Chaque cours comprend environ 4 heures de théorie et 4 heures de pratique, réparties selon nos choix. On peut avoir cours jusqu’au samedi, avec des journées qui vont parfois de 8h à 21h30, et d’autres beaucoup plus légères qui se terminent à 12h. Tous les cours sont dispensés en français, même si l’accent demande un petit temps d’adaptation.
J’ai beaucoup aimé le travail en groupe. Il y a une vraie communication autour des projets, avec des outils mis en place dès le départ pour assurer la cohésion de l’équipe. Le fait d’avoir les mêmes cours pendant quatre mois permet aussi d’approfondir réellement les sujets. J’ai ressenti un véritable apprentissage, que ce soit en construction, en calculs ou en mécanique.
- As-tu effectué un stage sur place ?
Oui, j’ai réalisé un stage de quatre mois en gestion de projet dans une petite entreprise. Les stages à Montréal sont très bien rémunérés, ce qui est un vrai avantage. J’ai fait du suivi de chantier, travaillé sur des permis, et aidé mes collègues au quotidien. Nous sommes accompagnés dans la recherche de stage, mais il faut savoir que c’est assez compétitif car beaucoup d’étudiants cherchent en même temps.
- As-tu réussi à t’intégrer facilement ?
Oui, assez facilement. J’ai surtout rencontré d’autres étudiants français, notamment grâce à la colocation. Les Québécois sont très accueillants, mais ils ont déjà leur cercle familial et amical, donc on se rapproche naturellement des autres étudiants en mobilité. Je vivais dans le quartier du Plateau, où il y a beaucoup de Français. Pour la vie quotidienne, je n’ai pas été trop dépaysée : on trouve les mêmes produits qu’en France, il y a même des épiceries françaises. Ce qui m’a le plus surprise, c’était vraiment la partie scolaire, beaucoup plus que la vie quotidienne.
- Et le Canada alors, c’est comment ?
Il y a énormément de choses à voir. La ville de Montréal bien sûr, mais aussi la ville de Québec. La nature est très présente, avec beaucoup de randonnées et de paysages magnifiques, surtout à l’automne.
Les Québécois vont souvent dans des chalets, j’ai pu en faire l’expérience. L’hiver, on peut faire des raquettes dans la neige. Et la proximité avec les États-Unis permet de voyager facilement en bus, notamment vers Boston ou New York.
Un souvenir marquant : les festivals en hiver, en pleine neige, tout le monde en tenue de ski, couvert de la tête aux pieds, à écouter de la musique dehors. C’était une expérience vraiment unique.

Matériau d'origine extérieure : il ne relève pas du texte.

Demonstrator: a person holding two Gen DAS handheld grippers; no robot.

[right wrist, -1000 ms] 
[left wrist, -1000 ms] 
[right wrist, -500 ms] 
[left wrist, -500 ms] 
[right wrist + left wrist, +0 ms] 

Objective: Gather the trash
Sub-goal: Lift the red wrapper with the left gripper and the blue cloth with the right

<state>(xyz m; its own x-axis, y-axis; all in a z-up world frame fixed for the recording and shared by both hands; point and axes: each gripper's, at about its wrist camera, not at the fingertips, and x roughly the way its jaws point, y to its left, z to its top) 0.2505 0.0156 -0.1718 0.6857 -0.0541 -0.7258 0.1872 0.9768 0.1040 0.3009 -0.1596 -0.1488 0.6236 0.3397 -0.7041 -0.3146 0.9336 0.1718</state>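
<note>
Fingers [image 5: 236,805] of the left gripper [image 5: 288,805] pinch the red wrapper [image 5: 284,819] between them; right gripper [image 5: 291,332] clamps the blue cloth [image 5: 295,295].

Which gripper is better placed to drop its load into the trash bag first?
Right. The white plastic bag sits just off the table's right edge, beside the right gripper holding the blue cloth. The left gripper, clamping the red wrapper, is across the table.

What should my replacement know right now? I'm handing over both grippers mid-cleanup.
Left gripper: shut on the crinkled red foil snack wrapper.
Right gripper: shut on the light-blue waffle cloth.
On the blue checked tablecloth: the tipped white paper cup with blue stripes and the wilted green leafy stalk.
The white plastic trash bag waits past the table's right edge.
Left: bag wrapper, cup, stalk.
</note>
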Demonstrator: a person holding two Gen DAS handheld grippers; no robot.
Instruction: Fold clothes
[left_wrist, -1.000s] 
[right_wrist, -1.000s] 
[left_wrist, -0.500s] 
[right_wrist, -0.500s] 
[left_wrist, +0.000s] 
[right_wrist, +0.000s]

- Qu’est-ce que cette expérience t’a apporté personnellement ?
Cela m’a rendue beaucoup plus débrouillarde. Quand on part seule à l’étranger, sans repères, il faut tout réapprendre, même les choses les plus simples. Socialement aussi, c’est très formateur. On recrée des amitiés, on rencontre des personnes d’horizons très différents, avec des parcours variés.
On apprend énormément sur les autres et sur soi-même. Cette expérience m’a donné envie de continuer à découvrir, à voyager, à aller toujours plus loin. Ce que je retiendrai le plus, ce sont les rencontres amicales que j’ai faites pendant cette année.
- Quel conseil donnerais-tu aux étudiants qui hésitent à partir ?
De ne surtout pas hésiter. C’est une opportunité exceptionnelle d’avoir des études prises en charge et de pouvoir vivre une telle expérience. On apprend énormément, on découvre beaucoup, et on en ressort grandi. Il faut y aller.